> [Task]
Give again, exactly as written, each line of the material below starting at the line that contains "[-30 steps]" and ending at the line that contains "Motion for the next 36". Both ends count, and no other line does.

[Start of Attachment]

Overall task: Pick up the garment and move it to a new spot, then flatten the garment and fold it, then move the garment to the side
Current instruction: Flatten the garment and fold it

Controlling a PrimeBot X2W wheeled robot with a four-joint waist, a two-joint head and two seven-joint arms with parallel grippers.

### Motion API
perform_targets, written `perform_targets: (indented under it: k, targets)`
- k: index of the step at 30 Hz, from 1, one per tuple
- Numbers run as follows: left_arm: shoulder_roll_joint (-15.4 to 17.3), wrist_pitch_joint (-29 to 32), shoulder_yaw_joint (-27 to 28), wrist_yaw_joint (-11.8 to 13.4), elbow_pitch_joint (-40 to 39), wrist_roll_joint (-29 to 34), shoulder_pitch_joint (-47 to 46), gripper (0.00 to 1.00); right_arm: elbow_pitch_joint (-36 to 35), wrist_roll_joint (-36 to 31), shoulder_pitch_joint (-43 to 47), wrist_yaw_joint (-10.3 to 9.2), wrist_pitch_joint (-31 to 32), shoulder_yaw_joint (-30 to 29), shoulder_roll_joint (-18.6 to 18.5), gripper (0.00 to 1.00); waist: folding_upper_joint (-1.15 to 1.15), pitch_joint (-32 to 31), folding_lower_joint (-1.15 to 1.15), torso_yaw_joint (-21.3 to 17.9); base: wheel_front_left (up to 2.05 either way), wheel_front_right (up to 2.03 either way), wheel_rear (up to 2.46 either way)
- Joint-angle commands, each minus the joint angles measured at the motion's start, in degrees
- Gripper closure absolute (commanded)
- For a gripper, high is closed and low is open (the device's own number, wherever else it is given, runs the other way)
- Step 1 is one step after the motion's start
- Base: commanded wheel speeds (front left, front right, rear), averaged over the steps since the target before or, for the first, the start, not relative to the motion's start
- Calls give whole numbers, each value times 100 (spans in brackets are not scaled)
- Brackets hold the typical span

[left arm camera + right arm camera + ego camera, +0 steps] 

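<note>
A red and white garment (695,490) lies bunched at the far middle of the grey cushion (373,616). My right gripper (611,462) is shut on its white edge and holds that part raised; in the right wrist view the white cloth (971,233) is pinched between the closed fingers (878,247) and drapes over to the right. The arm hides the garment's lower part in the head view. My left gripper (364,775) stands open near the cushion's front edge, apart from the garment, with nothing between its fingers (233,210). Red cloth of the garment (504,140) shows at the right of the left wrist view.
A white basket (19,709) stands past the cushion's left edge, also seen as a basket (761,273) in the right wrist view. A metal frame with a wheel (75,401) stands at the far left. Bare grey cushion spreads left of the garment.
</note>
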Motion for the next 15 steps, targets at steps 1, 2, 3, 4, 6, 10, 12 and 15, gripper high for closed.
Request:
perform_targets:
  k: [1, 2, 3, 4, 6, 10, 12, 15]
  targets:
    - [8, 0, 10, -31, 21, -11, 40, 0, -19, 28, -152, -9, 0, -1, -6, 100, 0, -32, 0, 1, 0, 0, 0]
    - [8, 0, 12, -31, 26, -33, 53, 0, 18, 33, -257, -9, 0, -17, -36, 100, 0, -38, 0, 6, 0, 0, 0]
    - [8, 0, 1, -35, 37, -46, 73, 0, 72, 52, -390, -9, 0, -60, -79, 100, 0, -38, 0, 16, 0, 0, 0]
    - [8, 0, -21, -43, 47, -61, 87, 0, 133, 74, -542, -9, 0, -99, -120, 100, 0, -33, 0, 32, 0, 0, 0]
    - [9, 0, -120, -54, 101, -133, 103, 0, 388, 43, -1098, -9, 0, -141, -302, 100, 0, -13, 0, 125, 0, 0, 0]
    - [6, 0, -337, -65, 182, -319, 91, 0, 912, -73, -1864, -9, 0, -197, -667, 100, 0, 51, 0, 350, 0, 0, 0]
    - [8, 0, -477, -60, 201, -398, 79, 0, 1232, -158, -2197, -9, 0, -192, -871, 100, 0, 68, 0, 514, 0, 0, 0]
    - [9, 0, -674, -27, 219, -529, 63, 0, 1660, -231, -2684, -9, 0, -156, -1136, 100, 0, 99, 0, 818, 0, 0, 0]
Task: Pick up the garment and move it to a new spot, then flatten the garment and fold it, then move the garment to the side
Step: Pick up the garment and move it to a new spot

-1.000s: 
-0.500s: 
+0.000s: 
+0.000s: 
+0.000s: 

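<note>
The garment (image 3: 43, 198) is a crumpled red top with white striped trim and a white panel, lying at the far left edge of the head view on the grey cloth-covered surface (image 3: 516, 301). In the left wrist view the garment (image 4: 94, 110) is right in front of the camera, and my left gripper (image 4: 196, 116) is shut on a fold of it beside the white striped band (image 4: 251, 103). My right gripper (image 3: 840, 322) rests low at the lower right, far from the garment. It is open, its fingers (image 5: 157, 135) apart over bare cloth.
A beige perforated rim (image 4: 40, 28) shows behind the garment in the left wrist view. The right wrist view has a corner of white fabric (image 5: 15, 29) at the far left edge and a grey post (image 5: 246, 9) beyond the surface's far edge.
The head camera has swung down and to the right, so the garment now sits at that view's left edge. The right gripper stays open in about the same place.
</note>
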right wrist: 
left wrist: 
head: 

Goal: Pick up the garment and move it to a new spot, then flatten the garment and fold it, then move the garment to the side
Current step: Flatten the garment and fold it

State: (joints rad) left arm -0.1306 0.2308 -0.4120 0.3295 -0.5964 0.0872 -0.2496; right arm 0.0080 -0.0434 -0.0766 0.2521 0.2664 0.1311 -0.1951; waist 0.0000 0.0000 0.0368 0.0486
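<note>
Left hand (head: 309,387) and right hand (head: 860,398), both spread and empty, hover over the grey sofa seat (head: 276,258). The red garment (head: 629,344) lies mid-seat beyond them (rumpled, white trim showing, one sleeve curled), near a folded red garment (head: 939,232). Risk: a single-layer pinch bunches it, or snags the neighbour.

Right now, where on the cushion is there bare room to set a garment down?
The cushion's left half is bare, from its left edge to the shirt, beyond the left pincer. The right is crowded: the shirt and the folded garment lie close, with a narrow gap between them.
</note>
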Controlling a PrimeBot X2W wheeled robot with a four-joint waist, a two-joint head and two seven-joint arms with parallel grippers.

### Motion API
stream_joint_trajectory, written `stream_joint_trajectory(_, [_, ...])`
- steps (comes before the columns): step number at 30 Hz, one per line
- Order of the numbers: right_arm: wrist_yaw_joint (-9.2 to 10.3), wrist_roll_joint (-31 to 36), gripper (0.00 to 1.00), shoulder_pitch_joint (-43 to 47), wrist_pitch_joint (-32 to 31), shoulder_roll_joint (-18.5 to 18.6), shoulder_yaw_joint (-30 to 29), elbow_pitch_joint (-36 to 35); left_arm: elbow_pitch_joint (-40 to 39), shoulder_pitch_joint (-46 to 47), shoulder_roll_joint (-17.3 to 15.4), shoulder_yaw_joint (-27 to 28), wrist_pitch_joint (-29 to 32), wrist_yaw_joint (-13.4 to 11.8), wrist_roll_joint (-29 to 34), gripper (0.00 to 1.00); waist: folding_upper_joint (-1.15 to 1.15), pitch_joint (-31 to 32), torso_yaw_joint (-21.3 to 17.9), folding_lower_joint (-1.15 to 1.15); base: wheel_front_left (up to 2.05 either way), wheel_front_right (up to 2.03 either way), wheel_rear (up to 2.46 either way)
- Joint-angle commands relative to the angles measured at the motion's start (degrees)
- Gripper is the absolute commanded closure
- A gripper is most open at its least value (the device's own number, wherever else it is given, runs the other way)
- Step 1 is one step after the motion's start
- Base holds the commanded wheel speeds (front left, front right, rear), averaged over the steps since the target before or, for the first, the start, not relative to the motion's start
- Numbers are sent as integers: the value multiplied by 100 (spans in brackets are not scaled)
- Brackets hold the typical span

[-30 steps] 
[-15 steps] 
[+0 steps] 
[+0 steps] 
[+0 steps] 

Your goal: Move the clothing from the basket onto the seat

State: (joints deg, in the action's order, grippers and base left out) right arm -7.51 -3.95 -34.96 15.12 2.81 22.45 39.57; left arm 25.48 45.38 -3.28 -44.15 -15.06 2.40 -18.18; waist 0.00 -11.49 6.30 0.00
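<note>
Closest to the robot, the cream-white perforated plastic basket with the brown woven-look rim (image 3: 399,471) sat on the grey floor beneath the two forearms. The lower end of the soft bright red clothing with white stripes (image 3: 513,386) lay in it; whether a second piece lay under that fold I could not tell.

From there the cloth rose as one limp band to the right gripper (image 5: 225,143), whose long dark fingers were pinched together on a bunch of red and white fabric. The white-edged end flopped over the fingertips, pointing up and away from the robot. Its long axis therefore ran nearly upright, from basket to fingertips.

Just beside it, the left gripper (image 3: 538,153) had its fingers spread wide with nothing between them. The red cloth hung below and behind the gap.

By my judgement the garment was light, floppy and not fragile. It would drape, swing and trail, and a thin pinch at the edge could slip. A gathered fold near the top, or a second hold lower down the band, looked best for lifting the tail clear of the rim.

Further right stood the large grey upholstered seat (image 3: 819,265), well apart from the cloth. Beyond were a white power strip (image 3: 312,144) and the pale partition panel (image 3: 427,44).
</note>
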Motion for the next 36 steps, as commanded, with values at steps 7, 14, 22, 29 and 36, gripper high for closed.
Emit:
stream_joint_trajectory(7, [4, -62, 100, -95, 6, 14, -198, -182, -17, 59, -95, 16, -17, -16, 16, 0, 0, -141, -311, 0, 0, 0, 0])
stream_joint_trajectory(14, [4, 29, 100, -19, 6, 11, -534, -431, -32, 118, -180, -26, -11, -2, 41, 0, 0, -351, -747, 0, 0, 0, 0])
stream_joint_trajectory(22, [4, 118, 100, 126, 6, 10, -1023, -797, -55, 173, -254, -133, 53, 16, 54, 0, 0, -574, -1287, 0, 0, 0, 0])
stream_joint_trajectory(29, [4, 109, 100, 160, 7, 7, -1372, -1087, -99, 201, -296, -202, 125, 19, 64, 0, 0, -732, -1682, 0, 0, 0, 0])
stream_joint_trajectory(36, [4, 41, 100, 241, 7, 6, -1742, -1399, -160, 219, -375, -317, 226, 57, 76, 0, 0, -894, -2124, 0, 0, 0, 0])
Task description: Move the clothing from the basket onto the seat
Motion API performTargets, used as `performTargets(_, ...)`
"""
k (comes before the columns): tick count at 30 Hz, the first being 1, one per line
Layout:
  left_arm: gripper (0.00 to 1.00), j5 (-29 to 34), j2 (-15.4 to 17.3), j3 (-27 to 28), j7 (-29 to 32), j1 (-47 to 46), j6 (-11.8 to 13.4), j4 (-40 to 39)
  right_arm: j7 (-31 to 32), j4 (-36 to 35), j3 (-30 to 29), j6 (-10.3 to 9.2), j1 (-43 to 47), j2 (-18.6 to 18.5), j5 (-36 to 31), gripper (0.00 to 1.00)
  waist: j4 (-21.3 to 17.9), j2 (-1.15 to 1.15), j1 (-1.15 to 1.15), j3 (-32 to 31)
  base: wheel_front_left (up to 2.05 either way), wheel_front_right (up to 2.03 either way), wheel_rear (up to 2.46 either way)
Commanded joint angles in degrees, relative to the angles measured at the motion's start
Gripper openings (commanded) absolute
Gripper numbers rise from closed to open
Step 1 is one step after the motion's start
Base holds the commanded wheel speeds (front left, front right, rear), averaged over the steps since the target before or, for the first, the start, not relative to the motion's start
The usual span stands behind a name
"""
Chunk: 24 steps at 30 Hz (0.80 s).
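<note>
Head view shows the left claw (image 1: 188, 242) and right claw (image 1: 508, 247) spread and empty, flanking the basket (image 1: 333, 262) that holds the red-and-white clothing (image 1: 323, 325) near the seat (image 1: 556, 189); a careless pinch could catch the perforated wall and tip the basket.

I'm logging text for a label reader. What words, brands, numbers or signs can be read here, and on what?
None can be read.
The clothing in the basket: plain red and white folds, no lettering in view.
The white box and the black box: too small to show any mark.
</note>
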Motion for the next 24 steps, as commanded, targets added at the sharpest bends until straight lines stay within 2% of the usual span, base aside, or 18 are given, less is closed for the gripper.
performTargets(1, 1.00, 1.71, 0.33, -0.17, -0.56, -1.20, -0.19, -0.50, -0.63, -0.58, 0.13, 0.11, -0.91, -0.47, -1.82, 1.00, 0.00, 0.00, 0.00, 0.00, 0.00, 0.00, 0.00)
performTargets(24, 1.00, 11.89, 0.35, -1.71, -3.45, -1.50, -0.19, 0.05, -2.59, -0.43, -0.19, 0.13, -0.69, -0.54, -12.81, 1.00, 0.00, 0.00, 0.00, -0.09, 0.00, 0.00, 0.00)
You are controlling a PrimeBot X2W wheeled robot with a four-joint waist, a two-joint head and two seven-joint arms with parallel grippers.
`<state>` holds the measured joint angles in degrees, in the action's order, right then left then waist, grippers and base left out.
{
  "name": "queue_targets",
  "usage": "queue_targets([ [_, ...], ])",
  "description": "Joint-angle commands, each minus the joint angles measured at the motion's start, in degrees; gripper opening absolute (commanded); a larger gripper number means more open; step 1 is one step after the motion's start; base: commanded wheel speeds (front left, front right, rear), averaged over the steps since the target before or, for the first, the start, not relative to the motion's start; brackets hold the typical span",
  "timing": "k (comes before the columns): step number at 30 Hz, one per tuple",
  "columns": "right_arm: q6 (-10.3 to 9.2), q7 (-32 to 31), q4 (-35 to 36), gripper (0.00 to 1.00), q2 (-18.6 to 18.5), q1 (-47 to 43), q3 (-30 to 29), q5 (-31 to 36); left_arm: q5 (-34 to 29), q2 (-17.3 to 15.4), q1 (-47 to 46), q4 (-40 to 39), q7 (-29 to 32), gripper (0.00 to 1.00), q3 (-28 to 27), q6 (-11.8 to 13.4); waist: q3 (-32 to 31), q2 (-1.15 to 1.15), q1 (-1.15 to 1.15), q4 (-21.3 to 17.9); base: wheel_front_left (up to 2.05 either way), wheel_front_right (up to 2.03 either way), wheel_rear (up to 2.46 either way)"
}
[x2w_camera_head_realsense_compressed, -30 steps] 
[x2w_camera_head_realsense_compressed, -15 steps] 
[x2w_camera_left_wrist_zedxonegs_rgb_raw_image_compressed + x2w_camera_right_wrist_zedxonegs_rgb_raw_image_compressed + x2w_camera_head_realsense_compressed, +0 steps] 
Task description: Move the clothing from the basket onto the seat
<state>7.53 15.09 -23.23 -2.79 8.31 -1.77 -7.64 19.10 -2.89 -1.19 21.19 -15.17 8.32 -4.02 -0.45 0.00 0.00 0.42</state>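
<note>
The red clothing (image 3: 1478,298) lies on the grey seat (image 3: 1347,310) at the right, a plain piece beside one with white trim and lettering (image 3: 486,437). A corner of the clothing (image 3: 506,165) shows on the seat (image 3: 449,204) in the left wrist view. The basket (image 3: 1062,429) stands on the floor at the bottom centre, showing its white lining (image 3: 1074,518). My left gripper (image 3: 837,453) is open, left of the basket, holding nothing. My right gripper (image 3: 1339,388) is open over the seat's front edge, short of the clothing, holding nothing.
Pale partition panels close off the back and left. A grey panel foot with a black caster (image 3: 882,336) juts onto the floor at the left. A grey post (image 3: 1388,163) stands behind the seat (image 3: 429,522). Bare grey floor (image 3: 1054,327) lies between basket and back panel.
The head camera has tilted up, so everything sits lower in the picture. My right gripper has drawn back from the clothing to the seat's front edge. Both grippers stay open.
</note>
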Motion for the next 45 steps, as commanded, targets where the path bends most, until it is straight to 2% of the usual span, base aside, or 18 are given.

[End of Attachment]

> [Solution to this exercise]
[-30 steps] 
[-15 steps] 
[+0 steps] 
[+0 steps] 
[+0 steps] 

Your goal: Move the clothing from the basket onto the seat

State: (joints deg, in the action's order, grippers and base left out) right arm -7.51 -3.95 -34.96 15.12 2.81 22.45 39.57; left arm 25.48 45.38 -3.28 -44.15 -15.06 2.40 -18.18; waist 0.00 -11.49 6.30 0.00
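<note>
Closest to the robot, the cream-white perforated plastic basket with the brown woven-look rim (image 3: 399,471) sat on the grey floor beneath the two forearms. The lower end of the soft bright red clothing with white stripes (image 3: 513,386) lay in it; whether a second piece lay under that fold I could not tell.

From there the cloth rose as one limp band to the right gripper (image 5: 225,143), whose long dark fingers were pinched together on a bunch of red and white fabric. The white-edged end flopped over the fingertips, pointing up and away from the robot. Its long axis therefore ran nearly upright, from basket to fingertips.

Just beside it, the left gripper (image 3: 538,153) had its fingers spread wide with nothing between them. The red cloth hung below and behind the gap.

By my judgement the garment was light, floppy and not fragile. It would drape, swing and trail, and a thin pinch at the edge could slip. A gathered fold near the top, or a second hold lower down the band, looked best for lifting the tail clear of the rim.

Further right stood the large grey upholstered seat (image 3: 819,265), well apart from the cloth. Beyond were a white power strip (image 3: 312,144) and the pale partition panel (image 3: 427,44).
</note>
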Motion for the next 36 steps, as commanded, with values at steps 7, 14, 22, 29 and 36, gripper high for closed.

Nothing else remains for the exercise.